**Directions for this task**: Repeat all entries below exactly as shown.

[Opening Available records section]

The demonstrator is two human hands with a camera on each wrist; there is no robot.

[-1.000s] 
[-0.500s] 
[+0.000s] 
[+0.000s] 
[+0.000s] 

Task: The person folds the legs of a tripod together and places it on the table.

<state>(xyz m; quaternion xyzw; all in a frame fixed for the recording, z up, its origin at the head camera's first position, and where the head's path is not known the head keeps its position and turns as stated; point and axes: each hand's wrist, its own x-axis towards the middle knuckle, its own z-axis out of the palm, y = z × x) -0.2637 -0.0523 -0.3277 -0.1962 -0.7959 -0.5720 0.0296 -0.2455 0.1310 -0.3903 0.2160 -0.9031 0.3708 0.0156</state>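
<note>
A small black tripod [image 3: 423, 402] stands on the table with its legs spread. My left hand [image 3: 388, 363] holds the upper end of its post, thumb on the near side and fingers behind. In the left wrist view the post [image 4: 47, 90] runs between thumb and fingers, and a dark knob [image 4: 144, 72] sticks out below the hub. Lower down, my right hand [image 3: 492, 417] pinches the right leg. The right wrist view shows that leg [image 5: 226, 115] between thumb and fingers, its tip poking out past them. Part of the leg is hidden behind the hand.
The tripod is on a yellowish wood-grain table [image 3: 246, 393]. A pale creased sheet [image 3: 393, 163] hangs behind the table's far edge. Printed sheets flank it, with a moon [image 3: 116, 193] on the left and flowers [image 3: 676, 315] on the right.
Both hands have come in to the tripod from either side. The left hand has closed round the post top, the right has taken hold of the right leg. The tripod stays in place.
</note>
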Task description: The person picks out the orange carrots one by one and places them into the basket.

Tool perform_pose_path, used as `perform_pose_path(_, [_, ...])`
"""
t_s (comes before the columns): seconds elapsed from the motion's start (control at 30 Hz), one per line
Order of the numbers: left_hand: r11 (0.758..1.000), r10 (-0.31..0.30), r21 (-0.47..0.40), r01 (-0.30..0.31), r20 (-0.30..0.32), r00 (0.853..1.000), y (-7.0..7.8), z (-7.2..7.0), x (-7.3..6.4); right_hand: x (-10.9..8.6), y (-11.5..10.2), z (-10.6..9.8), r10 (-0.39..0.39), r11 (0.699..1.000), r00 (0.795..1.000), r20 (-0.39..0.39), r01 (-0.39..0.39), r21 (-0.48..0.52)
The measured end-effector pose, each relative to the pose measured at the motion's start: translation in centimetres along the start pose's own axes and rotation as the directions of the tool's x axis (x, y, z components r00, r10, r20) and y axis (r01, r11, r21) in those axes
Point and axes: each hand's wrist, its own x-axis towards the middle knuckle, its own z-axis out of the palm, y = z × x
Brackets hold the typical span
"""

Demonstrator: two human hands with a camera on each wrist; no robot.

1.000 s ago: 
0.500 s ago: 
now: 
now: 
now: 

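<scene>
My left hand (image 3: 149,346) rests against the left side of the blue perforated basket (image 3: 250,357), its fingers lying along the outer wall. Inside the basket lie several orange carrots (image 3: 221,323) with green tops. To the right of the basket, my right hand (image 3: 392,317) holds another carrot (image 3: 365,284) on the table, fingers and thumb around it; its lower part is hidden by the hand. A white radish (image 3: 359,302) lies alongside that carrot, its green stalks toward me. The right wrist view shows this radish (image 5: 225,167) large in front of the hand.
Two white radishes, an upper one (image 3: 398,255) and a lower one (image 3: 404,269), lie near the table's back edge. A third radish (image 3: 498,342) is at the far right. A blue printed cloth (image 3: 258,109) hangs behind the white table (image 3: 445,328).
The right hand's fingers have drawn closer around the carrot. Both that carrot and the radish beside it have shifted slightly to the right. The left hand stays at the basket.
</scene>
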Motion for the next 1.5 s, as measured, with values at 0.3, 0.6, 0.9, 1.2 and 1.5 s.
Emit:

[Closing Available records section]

**Response to the task**:
The demonstrator is two human hands with a camera on each wrist; there is no robot.

[-1.000s] 
[-0.500s] 
[+0.000s] 
[+0.000s] 
[+0.000s] 

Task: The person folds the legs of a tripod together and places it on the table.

<state>(xyz m; quaternion xyzw; all in a frame fixed for the recording, z up, its origin at the head camera's first position, and where the head's path is not known the head keeps its position and turns as stated; point and axes: each hand's wrist, its own x-axis towards the middle knuckle, its own z-axis out of the palm, y = z × x) -0.2637 -0.0523 -0.3277 -0.1962 -0.7959 -0.5720 0.0296 -0.2455 0.1310 -0.3903 0.2160 -0.9031 0.3708 0.0156</state>
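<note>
A small black tripod [image 3: 423, 402] stands on the table with its legs spread. My left hand [image 3: 388, 363] holds the upper end of its post, thumb on the near side and fingers behind. In the left wrist view the post [image 4: 47, 90] runs between thumb and fingers, and a dark knob [image 4: 144, 72] sticks out below the hub. Lower down, my right hand [image 3: 492, 417] pinches the right leg. The right wrist view shows that leg [image 5: 226, 115] between thumb and fingers, its tip poking out past them. Part of the leg is hidden behind the hand.
The tripod is on a yellowish wood-grain table [image 3: 246, 393]. A pale creased sheet [image 3: 393, 163] hangs behind the table's far edge. Printed sheets flank it, with a moon [image 3: 116, 193] on the left and flowers [image 3: 676, 315] on the right.
Both hands have come in to the tripod from either side. The left hand has closed round the post top, the right has taken hold of the right leg. The tripod stays in place.
</note>
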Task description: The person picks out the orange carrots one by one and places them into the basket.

Tool perform_pose_path, used as `perform_pose_path(_, [_, ...])`
"""
t_s (comes before the columns): seconds elapsed from the motion's start (control at 30 Hz), one per line
Order of the numbers: left_hand: r11 (0.758..1.000), r10 (-0.31..0.30), r21 (-0.47..0.40), r01 (-0.30..0.31), r20 (-0.30..0.32), r00 (0.853..1.000), y (-7.0..7.8), z (-7.2..7.0), x (-7.3..6.4); right_hand: x (-10.9..8.6), y (-11.5..10.2), z (-10.6..9.8), r10 (-0.39..0.39), r11 (0.699..1.000), r00 (0.795..1.000), r20 (-0.39..0.39), r01 (-0.39..0.39), r21 (-0.48..0.52)
The measured end-effector pose, each relative to the pose measured at the motion's start: translation in centimetres along the start pose's own axes and rotation as the directions of the tool's x axis (x, y, z components r00, r10, r20) and y axis (r01, r11, r21) in those axes
Point and axes: each hand's wrist, its own x-axis towards the middle knuckle, its own z-axis out of the palm, y = z × x
Brackets hold the typical span
"""

Demonstrator: two human hands with a camera on each wrist; no robot.

1.000 s ago: 
0.500 s ago: 
now: 
now: 
now: 

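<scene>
My left hand (image 3: 149,346) rests against the left side of the blue perforated basket (image 3: 250,357), its fingers lying along the outer wall. Inside the basket lie several orange carrots (image 3: 221,323) with green tops. To the right of the basket, my right hand (image 3: 392,317) holds another carrot (image 3: 365,284) on the table, fingers and thumb around it; its lower part is hidden by the hand. A white radish (image 3: 359,302) lies alongside that carrot, its green stalks toward me. The right wrist view shows this radish (image 5: 225,167) large in front of the hand.
Two white radishes, an upper one (image 3: 398,255) and a lower one (image 3: 404,269), lie near the table's back edge. A third radish (image 3: 498,342) is at the far right. A blue printed cloth (image 3: 258,109) hangs behind the white table (image 3: 445,328).
The right hand's fingers have drawn closer around the carrot. Both that carrot and the radish beside it have shifted slightly to the right. The left hand stays at the basket.
</scene>
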Motion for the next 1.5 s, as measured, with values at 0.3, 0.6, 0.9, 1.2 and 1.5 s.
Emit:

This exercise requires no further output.